======== LISTED RECORDS

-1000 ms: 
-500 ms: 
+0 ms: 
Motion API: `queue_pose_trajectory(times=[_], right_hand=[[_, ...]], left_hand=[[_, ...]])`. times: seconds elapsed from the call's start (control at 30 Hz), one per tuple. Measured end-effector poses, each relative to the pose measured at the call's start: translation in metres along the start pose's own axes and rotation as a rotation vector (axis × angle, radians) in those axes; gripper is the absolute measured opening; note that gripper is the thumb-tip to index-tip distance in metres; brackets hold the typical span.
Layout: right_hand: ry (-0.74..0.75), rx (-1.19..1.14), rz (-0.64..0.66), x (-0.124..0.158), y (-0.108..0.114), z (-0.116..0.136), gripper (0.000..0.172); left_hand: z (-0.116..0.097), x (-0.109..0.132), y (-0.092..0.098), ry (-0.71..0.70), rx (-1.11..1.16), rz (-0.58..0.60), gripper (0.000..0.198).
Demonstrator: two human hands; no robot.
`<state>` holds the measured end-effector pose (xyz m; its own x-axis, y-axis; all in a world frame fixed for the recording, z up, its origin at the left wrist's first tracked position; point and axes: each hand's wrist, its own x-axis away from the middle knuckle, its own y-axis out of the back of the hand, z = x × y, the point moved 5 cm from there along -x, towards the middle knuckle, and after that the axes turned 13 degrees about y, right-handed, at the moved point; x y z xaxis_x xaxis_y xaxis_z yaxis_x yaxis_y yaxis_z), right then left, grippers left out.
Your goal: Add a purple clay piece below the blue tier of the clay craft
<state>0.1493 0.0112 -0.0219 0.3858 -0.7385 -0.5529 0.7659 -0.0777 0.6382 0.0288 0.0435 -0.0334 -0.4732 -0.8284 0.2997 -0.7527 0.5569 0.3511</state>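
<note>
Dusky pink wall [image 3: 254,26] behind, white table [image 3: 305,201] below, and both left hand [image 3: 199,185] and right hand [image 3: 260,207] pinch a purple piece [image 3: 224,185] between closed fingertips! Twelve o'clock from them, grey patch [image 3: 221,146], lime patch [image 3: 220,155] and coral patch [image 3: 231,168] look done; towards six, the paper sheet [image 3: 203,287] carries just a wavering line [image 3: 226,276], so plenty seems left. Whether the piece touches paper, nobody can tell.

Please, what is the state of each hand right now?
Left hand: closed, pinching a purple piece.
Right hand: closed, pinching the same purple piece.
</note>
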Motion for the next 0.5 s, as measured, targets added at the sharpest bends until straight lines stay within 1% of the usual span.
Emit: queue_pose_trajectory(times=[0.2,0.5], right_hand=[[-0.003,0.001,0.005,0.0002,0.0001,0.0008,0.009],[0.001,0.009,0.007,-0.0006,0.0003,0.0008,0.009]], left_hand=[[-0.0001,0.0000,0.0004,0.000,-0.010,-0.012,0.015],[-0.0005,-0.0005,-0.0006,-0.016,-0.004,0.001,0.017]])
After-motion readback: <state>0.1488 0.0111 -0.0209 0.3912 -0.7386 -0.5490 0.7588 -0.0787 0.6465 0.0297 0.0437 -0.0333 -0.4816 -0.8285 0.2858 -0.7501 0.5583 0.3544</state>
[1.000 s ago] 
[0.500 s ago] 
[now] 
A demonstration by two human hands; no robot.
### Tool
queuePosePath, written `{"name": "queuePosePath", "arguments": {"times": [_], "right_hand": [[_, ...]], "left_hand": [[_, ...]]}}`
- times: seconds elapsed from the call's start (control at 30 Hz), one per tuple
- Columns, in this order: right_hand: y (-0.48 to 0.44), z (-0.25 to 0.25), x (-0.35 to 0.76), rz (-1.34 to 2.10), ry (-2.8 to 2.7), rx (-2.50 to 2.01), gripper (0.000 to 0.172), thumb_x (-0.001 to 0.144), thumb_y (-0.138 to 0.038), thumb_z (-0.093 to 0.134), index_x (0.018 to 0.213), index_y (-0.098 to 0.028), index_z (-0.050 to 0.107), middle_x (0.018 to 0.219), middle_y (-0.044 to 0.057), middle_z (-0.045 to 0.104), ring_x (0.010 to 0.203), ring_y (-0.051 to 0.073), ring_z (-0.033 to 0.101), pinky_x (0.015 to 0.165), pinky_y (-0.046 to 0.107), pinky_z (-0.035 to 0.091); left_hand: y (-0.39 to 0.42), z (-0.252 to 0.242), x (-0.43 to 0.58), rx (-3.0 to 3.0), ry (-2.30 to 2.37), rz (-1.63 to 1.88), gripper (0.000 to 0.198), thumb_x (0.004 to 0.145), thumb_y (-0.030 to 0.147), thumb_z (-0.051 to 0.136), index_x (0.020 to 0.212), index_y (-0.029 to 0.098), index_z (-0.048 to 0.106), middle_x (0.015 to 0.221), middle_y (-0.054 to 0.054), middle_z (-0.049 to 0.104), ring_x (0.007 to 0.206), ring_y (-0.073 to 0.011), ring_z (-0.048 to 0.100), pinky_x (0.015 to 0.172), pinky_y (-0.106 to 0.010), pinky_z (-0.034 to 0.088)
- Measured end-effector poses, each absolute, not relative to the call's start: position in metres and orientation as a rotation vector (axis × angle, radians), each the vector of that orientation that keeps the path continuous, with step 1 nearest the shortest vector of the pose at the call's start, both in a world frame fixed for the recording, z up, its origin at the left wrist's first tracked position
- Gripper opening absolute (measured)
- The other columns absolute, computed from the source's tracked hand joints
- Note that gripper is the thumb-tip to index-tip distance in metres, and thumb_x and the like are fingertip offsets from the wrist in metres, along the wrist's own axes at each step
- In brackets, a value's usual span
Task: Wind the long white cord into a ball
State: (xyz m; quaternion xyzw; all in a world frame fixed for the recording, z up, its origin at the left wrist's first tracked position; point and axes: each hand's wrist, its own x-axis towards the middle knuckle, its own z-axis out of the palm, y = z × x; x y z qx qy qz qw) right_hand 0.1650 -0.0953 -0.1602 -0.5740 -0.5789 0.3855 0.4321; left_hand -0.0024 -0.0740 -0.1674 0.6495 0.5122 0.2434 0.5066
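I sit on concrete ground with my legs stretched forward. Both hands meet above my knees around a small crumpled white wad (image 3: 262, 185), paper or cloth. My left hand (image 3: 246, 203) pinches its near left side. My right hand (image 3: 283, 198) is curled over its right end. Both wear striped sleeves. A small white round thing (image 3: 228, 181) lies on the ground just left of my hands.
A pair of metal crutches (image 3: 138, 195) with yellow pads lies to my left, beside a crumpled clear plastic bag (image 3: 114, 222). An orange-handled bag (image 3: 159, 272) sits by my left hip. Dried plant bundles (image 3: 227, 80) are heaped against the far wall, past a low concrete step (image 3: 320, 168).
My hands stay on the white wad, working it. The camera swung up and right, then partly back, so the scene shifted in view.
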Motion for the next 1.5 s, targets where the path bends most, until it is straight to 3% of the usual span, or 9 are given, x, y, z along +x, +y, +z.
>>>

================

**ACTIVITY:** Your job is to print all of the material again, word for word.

**WRITTEN RESPONSE:**
-1000 ms: 
-500 ms: 
+0 ms: 
Motion API: `queue_pose_trajectory(times=[_], right_hand=[[_, ...]], left_hand=[[_, ...]])`. times: seconds elapsed from the call's start (control at 30 Hz), one per tuple. Measured end-effector poses, each relative to the pose measured at the call's start: translation in metres along the start pose's own axes and rotation as a rotation vector (axis × angle, radians) in those axes; gripper is the absolute measured opening; note that gripper is the thumb-tip to index-tip distance in metres; brackets hold the typical span.
Layout: right_hand: ry (-0.74..0.75), rx (-1.19..1.14), rz (-0.64..0.66), x (-0.124..0.158), y (-0.108..0.114), z (-0.116..0.136), gripper (0.000..0.172); left_hand: z (-0.116..0.097), x (-0.109..0.132), y (-0.092..0.098), ry (-0.71..0.70), rx (-1.11..1.16), rz (-0.58..0.60), gripper (0.000..0.198).
Demonstrator: two human hands; no robot.
`<state>` holds the measured end-effector pose (xyz m; its own x-axis, y-axis; all in a world frame fixed for the recording, z up, its origin at the left wrist's first tracked position; point and axes: each hand's wrist, its own x-axis away from the middle knuckle, its own y-axis out of the back of the hand, z = x × y, the point moved 5 cm from there along -x, towards the middle knuckle, and after that the axes turned 13 degrees about y, right-handed, at the moved point; x y z xaxis_x xaxis_y xaxis_z yaxis_x yaxis_y yaxis_z), right then left, grippers left out.
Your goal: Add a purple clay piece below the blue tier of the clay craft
<state>0.1493 0.0112 -0.0219 0.3858 -0.7385 -0.5529 0.7659 -0.0777 0.6382 0.0288 0.0435 -0.0334 -0.4732 -0.8284 0.2997 -0.7527 0.5569 0.3511</state>
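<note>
Dusky pink wall [image 3: 254,26] behind, white table [image 3: 305,201] below, and both left hand [image 3: 199,185] and right hand [image 3: 260,207] pinch a purple piece [image 3: 224,185] between closed fingertips! Twelve o'clock from them, grey patch [image 3: 221,146], lime patch [image 3: 220,155] and coral patch [image 3: 231,168] look done; towards six, the paper sheet [image 3: 203,287] carries just a wavering line [image 3: 226,276], so plenty seems left. Whether the piece touches paper, nobody can tell.

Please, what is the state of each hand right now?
Left hand: closed, pinching a purple piece.
Right hand: closed, pinching the same purple piece.
</note>
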Motion for the next 0.5 s, as measured, targets added at the sharpest bends until straight lines stay within 1% of the usual span.
Emit: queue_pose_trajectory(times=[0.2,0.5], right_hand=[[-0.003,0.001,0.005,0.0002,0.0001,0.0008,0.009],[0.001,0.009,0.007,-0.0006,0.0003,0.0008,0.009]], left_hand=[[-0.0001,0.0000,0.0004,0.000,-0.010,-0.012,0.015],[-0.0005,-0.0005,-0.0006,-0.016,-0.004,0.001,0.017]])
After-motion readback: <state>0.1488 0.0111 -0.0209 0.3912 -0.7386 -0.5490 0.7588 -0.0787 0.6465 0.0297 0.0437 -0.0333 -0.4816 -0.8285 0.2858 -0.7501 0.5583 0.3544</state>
[1.000 s ago] 
[0.500 s ago] 
[now] 
A demonstration by two human hands; no robot.
### Tool
queuePosePath, written `{"name": "queuePosePath", "arguments": {"times": [_], "right_hand": [[_, ...]], "left_hand": [[_, ...]]}}`
- times: seconds elapsed from the call's start (control at 30 Hz), one per tuple
- Columns, in this order: right_hand: y (-0.48 to 0.44), z (-0.25 to 0.25), x (-0.35 to 0.76), rz (-1.34 to 2.10), ry (-2.8 to 2.7), rx (-2.50 to 2.01), gripper (0.000 to 0.172), thumb_x (-0.001 to 0.144), thumb_y (-0.138 to 0.038), thumb_z (-0.093 to 0.134), index_x (0.018 to 0.213), index_y (-0.098 to 0.028), index_z (-0.050 to 0.107), middle_x (0.018 to 0.219), middle_y (-0.044 to 0.057), middle_z (-0.045 to 0.104), ring_x (0.010 to 0.203), ring_y (-0.051 to 0.073), ring_z (-0.033 to 0.101), pinky_x (0.015 to 0.165), pinky_y (-0.046 to 0.107), pinky_z (-0.035 to 0.091); left_hand: y (-0.39 to 0.42), z (-0.252 to 0.242), x (-0.43 to 0.58), rx (-3.0 to 3.0), ry (-2.30 to 2.37), rz (-1.63 to 1.88), gripper (0.000 to 0.198), thumb_x (0.004 to 0.145), thumb_y (-0.030 to 0.147), thumb_z (-0.051 to 0.136), index_x (0.020 to 0.212), index_y (-0.029 to 0.098), index_z (-0.048 to 0.106), middle_x (0.015 to 0.221), middle_y (-0.054 to 0.054), middle_z (-0.049 to 0.104), ring_x (0.007 to 0.206), ring_y (-0.073 to 0.011), ring_z (-0.048 to 0.100), pinky_x (0.015 to 0.172), pinky_y (-0.106 to 0.010), pinky_z (-0.034 to 0.088)
- Measured end-effector poses, each absolute, not relative to the call's start: position in metres and orientation as a rotation vector (axis × angle, radians), each the vector of that orientation that keeps the path continuous, with step 1 nearest the shortest vector of the pose at the call's start, both in a world frame fixed for the recording, z up, its origin at the left wrist's first tracked position
- Gripper opening absolute (measured)
- The other columns absolute, computed from the source's tracked hand joints
- Note that gripper is the thumb-tip to index-tip distance in metres, and thumb_x and the like are fingertip offsets from the wrist in metres, along the wrist's own axes at each step
- In brackets, a value's usual span
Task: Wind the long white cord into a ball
State: (xyz m; quaternion xyzw; all in a world frame fixed for the recording, z up, its origin at the left wrist's first tracked position; point and axes: each hand's wrist, its own x-axis towards the middle knuckle, its own z-axis out of the palm, y = z × x; x y z qx qy qz qw) right_hand 0.1650 -0.0953 -0.1602 -0.5740 -0.5789 0.3855 0.4321; left_hand -0.0024 -0.0740 -0.1674 0.6495 0.5122 0.2434 0.5066
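I sit on concrete ground with my legs stretched forward. Both hands meet above my knees around a small crumpled white wad (image 3: 262, 185), paper or cloth. My left hand (image 3: 246, 203) pinches its near left side. My right hand (image 3: 283, 198) is curled over its right end. Both wear striped sleeves. A small white round thing (image 3: 228, 181) lies on the ground just left of my hands.
A pair of metal crutches (image 3: 138, 195) with yellow pads lies to my left, beside a crumpled clear plastic bag (image 3: 114, 222). An orange-handled bag (image 3: 159, 272) sits by my left hip. Dried plant bundles (image 3: 227, 80) are heaped against the far wall, past a low concrete step (image 3: 320, 168).
My hands stay on the white wad, working it. The camera swung up and right, then partly back, so the scene shifted in view.
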Motion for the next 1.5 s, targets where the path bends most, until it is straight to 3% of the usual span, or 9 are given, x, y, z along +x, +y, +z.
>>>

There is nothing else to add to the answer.